CIT Gets Some Breathing Room

Hallelujah, a victory of sorts for capitalism.

The WSJ is reporting that CIT has reached an agreement with some of its bondholders that will give it some breathing room:

CIT GroupĀ Inc. was close to securing $3 billion in last-minute rescue financing from its bondholders Sunday in a deal that should keep the struggling firm — once the largest issuer of small-business loans in the U.S. — out of bankruptcy court, people familiar with the matter say.

The deal, which was being considered by CIT’s board Sunday night, charges CIT very high interest rates, and it doesn’t permanently fix the company’s long-term financing needs, say people involved in the transaction. But it buys time for the lender to restructure itself, and minimizes bondholders’ losses. Bondholders calculated they would lose more if CIT filed for bankruptcy and sold assets at fire-sale prices than if they offered the rescue.

If the deal is completed, it could help reduce CIT’s debt load, strengthen its capital position and alleviate pressure on CIT to pay down $1 billion in debt that comes due in August. It may also preserve the U.S. Treasury’s $2.33 billion investment made as part of the Troubled Asset Relief Program.

The development appeared to vindicate U.S. regulators, who balked at appeals to help CIT. And it suggested that, unlike in recent months, private capital is available to plaster over cracks in the financial system.

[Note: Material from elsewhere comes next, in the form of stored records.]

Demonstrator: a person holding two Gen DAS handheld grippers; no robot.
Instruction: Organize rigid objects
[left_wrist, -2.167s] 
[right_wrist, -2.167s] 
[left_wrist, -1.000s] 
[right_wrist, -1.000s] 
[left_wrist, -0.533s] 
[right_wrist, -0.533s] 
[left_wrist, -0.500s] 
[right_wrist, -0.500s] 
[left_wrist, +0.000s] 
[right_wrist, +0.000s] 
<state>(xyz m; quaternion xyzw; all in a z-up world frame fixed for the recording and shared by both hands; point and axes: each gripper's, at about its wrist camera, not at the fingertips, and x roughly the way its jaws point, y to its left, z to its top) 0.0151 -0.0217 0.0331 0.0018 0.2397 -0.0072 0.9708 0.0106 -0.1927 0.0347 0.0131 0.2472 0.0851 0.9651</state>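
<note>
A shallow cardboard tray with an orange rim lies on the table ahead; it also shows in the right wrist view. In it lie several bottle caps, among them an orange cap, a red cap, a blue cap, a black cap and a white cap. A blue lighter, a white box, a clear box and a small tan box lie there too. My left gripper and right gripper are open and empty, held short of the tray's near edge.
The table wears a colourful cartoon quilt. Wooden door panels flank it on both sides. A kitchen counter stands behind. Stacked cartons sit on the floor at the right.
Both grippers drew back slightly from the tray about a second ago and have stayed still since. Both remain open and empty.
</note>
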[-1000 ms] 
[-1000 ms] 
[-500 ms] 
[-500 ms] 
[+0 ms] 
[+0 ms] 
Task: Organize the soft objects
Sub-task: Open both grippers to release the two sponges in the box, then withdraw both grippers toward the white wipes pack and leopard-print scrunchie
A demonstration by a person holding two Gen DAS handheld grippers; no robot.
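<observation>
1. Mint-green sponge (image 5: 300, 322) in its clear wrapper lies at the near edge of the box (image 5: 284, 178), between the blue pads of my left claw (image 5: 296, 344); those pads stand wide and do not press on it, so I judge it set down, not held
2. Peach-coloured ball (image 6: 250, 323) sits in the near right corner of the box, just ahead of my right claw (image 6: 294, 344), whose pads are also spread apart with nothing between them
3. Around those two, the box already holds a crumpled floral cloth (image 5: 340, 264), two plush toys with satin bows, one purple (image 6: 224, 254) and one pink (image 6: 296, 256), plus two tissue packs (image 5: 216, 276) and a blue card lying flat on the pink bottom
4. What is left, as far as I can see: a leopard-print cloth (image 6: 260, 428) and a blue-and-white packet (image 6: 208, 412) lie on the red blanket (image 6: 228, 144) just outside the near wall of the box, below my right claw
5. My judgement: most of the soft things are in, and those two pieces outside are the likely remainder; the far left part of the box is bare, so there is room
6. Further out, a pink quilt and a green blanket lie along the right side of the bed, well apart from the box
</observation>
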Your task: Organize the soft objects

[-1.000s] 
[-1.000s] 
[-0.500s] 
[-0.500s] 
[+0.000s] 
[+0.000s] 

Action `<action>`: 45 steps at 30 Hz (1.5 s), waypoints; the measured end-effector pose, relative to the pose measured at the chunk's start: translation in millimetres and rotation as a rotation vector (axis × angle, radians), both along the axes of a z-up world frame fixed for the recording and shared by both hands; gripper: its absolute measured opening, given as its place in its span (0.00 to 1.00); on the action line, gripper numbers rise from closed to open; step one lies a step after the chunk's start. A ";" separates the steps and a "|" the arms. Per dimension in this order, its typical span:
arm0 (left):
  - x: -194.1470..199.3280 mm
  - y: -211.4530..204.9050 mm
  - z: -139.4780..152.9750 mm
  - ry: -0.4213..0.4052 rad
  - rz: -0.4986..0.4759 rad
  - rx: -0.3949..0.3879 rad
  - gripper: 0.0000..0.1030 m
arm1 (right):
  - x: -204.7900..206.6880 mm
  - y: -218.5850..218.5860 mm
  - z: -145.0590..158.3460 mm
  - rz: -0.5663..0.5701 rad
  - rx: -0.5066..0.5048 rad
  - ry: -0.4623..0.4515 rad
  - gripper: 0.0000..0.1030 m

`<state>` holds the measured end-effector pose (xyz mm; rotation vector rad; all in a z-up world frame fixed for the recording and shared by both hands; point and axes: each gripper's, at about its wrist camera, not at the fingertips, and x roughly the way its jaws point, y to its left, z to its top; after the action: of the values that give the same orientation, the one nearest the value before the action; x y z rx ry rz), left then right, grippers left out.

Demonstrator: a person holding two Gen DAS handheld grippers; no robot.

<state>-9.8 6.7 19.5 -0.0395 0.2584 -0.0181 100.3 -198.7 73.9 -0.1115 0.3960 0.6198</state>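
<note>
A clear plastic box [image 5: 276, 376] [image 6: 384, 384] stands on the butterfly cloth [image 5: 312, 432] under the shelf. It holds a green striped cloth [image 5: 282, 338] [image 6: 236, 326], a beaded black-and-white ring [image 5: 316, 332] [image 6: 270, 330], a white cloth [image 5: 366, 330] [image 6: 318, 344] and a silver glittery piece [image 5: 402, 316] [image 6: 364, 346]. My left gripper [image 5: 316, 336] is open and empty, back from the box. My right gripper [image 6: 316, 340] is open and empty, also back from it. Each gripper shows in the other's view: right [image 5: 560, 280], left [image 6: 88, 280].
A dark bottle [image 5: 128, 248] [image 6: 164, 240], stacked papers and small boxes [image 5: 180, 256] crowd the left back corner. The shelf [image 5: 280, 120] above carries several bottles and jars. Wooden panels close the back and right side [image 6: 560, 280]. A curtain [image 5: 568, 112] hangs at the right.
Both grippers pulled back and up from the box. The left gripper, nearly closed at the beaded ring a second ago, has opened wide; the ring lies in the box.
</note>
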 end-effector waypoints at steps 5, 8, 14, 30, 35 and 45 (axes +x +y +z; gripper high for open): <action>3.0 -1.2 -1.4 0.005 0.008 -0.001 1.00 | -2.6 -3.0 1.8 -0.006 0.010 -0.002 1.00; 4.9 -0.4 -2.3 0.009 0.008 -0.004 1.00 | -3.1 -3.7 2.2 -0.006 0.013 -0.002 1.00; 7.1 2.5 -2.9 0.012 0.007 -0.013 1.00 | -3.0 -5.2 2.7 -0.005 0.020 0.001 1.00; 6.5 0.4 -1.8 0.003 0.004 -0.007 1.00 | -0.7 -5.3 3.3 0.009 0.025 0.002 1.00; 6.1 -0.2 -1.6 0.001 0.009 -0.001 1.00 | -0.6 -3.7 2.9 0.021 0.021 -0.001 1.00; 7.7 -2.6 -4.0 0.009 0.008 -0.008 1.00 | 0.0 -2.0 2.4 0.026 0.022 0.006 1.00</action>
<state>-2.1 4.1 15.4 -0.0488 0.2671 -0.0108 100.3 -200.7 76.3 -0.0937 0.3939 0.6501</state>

The deal carries a heavily punitive interest rate of 10 percent over LIBOR (the relevant LIBOR index isn’t specified but the Journal references 3-month LIBOR) and requires CIT to pledge high quality assets.

It appears to be a stop-gap measure to buy time to allow the company to either arrange some debt for equity swaps or to swap some near-term debt maturities for more extended maturities. Sadly, there still appears to be some intention to secure government financial assistance.

The article notes that CIT still has a rough road ahead and I couldn’t agree more. Regardless of how much it shores up its balance sheet the core problem is asset quality. The longer the recession keeps the economy down the more severely are CIT’s customers financial conditions going to be strained. Their asset quality is suspect now and given management’s penchant for growing the company during the good times, there is likely to be further deterioration.

There are limits to the extent that financial engineering can paper over fundamental problems.

Having said all of that, let everyone take notice that it’s not necessary for the government to save everything. It’s high time that message made the rounds. The sooner it does the more likely are we to see private sector solutions to these sorts of problems.